**Directions**
Look through the listing below, and wherever a line has the string "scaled", copy it.
****************
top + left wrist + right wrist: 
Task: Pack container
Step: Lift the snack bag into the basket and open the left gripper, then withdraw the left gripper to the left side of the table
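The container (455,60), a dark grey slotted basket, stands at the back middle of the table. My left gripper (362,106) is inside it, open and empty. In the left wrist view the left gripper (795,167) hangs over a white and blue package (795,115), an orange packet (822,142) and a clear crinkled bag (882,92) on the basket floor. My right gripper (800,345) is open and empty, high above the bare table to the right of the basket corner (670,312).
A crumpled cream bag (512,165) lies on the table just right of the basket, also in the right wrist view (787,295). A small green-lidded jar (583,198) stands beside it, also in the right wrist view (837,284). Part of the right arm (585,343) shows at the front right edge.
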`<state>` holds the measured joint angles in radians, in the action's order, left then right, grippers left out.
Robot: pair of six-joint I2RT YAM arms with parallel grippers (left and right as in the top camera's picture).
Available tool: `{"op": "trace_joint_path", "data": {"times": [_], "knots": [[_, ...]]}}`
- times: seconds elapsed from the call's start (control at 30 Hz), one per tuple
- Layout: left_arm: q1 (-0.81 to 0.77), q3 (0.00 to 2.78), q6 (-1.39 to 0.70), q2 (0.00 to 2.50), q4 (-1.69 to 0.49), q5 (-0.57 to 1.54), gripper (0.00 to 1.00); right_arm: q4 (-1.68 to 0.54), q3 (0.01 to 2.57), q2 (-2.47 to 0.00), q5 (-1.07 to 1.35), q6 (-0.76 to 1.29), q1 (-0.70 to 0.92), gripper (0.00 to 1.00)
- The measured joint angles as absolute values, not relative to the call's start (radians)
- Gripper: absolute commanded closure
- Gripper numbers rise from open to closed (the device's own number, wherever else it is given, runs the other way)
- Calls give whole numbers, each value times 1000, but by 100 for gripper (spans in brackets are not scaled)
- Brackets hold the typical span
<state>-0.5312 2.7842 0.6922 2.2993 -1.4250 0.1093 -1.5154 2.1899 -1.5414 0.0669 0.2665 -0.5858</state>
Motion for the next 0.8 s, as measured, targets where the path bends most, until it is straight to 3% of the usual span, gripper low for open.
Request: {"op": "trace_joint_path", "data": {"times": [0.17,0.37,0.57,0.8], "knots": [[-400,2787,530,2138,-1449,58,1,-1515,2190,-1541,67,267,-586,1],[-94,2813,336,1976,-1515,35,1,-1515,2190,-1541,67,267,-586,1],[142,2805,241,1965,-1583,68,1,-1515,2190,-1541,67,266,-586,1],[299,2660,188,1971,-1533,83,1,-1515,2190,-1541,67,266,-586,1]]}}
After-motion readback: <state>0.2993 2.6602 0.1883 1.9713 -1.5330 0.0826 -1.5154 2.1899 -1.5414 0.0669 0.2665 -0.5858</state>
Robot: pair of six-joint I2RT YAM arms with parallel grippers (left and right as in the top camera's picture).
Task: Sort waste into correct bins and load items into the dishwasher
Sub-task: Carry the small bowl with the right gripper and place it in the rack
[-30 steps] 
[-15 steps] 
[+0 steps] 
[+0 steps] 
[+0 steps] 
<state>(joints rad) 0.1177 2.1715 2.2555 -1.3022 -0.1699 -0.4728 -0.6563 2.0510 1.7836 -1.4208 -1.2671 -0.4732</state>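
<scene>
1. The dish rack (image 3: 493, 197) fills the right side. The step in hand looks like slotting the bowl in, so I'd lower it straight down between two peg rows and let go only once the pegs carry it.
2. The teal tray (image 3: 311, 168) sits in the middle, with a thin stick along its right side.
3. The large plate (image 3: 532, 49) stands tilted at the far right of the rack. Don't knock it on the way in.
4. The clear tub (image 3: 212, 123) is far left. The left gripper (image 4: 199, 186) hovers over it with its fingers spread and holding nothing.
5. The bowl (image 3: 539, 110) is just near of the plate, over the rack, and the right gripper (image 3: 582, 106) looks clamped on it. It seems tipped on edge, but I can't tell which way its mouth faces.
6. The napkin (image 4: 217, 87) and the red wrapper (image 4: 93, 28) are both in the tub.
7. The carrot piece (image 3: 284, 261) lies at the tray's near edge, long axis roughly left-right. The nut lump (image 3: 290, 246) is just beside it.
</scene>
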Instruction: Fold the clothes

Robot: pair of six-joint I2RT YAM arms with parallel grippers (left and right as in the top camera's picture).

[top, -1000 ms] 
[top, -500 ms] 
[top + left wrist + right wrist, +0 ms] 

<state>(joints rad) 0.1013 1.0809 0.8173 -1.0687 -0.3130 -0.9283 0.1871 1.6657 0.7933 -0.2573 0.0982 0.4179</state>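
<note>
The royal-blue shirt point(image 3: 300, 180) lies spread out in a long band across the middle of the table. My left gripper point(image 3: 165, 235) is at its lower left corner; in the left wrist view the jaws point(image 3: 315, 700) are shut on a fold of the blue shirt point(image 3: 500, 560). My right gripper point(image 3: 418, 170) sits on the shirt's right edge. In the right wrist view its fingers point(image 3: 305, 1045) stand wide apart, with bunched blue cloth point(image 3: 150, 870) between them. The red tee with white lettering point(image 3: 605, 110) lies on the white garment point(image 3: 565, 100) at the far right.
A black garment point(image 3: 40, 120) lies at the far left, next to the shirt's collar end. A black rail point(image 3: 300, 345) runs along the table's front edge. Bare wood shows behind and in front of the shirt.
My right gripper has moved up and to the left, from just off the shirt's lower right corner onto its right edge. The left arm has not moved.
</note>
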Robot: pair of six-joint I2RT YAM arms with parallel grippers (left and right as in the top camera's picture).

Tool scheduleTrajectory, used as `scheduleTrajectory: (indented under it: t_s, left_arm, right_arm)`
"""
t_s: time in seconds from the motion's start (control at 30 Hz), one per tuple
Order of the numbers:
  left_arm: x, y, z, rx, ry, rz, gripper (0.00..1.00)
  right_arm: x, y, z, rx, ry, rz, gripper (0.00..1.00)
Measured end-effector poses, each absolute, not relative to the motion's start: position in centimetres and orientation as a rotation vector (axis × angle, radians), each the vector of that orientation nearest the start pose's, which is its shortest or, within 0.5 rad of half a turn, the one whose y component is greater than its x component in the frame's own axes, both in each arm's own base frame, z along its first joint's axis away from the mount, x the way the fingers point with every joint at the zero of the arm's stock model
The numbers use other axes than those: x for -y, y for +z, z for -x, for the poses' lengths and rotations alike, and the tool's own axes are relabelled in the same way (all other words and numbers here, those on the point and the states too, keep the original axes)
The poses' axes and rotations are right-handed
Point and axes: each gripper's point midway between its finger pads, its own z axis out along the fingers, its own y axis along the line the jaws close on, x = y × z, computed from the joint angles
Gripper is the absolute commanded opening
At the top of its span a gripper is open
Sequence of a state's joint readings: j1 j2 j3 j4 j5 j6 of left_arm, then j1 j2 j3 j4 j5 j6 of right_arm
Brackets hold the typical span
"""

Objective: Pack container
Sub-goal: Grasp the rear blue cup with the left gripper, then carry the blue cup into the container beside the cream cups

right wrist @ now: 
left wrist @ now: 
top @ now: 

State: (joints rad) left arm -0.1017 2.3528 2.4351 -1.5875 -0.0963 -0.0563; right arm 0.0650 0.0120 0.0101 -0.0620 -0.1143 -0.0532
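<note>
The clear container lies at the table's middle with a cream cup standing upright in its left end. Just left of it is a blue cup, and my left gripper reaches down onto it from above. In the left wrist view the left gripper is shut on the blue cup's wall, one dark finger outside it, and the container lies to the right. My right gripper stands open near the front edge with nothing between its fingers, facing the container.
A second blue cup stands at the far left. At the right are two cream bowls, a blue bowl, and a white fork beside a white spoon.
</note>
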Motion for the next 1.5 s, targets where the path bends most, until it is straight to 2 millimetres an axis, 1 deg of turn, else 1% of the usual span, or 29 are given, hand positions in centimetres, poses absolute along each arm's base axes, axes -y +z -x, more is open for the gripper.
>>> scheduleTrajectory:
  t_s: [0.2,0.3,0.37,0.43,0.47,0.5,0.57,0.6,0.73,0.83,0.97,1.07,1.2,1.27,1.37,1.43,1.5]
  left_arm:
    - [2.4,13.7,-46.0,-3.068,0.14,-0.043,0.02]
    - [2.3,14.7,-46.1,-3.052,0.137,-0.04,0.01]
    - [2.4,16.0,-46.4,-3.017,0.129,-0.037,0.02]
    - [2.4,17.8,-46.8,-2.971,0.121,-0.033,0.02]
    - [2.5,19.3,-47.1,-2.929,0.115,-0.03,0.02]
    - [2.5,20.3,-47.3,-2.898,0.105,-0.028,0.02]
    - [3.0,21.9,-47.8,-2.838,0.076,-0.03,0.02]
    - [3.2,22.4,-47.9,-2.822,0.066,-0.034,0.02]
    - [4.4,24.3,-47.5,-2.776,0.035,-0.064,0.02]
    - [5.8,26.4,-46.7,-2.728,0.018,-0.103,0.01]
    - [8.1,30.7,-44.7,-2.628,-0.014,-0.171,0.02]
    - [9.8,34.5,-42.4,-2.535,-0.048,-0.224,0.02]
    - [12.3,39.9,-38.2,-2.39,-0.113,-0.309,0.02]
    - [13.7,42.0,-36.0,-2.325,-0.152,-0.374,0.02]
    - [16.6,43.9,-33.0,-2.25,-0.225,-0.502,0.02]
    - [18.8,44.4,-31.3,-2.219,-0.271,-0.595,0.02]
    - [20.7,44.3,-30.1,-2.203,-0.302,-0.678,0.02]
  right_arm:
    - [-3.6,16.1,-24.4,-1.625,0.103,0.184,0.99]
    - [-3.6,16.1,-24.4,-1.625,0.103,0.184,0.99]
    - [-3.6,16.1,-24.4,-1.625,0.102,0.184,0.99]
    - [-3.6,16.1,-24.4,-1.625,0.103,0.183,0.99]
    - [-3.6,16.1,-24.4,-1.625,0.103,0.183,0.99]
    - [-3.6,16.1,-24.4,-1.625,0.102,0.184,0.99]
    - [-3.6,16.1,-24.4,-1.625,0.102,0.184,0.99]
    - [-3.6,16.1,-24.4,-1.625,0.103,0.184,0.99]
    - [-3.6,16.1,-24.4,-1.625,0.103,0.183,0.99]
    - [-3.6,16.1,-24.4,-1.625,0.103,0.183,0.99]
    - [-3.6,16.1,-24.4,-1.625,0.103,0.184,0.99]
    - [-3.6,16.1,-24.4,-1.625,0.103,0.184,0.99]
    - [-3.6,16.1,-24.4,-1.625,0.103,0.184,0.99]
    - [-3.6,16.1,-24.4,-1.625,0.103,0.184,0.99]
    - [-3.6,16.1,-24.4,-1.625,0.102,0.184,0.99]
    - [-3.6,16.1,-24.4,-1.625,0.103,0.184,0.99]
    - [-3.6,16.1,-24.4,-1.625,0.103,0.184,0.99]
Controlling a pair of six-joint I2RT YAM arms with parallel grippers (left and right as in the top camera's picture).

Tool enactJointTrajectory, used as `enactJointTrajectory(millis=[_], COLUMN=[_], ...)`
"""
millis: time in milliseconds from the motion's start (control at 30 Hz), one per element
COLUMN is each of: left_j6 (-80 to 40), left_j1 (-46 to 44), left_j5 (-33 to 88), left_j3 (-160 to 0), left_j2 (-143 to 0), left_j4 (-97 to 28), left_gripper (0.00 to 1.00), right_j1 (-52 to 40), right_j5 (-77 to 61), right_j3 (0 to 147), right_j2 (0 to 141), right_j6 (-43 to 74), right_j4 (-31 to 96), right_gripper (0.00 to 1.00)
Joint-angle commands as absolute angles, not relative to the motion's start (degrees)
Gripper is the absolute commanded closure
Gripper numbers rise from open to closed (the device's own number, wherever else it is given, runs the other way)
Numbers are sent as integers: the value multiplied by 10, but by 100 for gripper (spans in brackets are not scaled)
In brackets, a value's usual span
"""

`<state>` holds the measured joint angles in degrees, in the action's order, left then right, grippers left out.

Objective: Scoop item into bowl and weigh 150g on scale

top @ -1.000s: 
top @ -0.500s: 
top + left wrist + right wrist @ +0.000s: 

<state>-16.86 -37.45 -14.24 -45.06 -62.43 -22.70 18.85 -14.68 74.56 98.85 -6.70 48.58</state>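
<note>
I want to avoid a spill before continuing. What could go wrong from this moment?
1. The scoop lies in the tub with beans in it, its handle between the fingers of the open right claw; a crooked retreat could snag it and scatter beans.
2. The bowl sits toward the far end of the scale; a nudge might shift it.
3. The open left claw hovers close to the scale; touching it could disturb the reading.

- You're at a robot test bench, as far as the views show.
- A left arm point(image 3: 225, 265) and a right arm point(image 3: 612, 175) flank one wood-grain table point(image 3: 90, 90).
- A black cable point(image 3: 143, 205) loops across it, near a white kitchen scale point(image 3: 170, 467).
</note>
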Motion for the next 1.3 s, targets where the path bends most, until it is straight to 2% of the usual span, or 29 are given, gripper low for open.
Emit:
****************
**Reply to the exercise**
- Calls give whole numbers, each value times 1000, but by 100 for gripper (spans in brackets are not scaled)
Numbers are sent as integers: the value multiplied by 10, but by 100 for gripper (spans in brackets are not scaled)

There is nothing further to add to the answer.